Timothy Egan tells the story of the dust bowl through the lives of those who survived life on the plains during that time.  These survivors were still living, and his direct access resulted in a vivid, realistic, and very human portrait of this period in American history.  His accounts of dust storms are real page turners — narrative non-fiction at its best.  Egan had access to historical records too, of course.  Don Hartwell’s diary was one of the most moving parts of this book, recounting the decline of his farm, his livelihood, and his community in spare sentences, like these from 1939:

Feb. 5

I have felt lost lately — not knowing where to turn or what to do. In fact, if one hasn’t ‘got’ anything, there is not much he can do.

July 10

The same clear, glaring sky & vicious blaze killing sun. Cane is about dead, corn is being damaged; it will soon be destroyed. Those who coined the phrase ‘There’s no place like Nebraska’ wrote better than they thought. In Nebraska, you don’t have to die to go to hell.

Sept 18

There are no dances here anymore — nothing but silence, emptiness, ‘respectability.’

It’s positively heart-breaking, and with growing concern about climate change today, I couldn’t help but wonder if humankind is heading down a similar path.  Have we learned from past mistakes?  It gives one pause.

Review: Snow Flower and the Secret Fan, by Lisa See

At the age of 7, Lily and Snow Flower became laotong, or “old sames,” a Chinese practice which established their lifelong relationship as kindred sisters.  They were matched based on their birth date and other characteristics.  Snow Flower was from a “better” family, and the match was expected to improve Lily’s marriage prospects.

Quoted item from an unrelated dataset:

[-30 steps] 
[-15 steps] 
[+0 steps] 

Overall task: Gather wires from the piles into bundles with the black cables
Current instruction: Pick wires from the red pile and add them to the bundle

Snow Flower visited Lily’s family every few months.  They experienced life’s milestones together: from foot-binding to menstruation, through arranged marriages, childbirth, and child-rearing.  Their friendship was deep, and endured despite many challenges and hardships.  They recorded life events on a fan, given to them at the beginning of their laotong, and sent back and forth between them over the years.

Lily & Snow Flower’s story was rich with details of 19th-century Chinese culture with its very traditional — even oppressive — treatment of women.  Female relationships, like  laotong and the concept of “sworn sisters,” made life bearable.  Women established their own community, their own rituals, and even their own language, and this became the source of their strength.  I really enjoyed learning about this period in history.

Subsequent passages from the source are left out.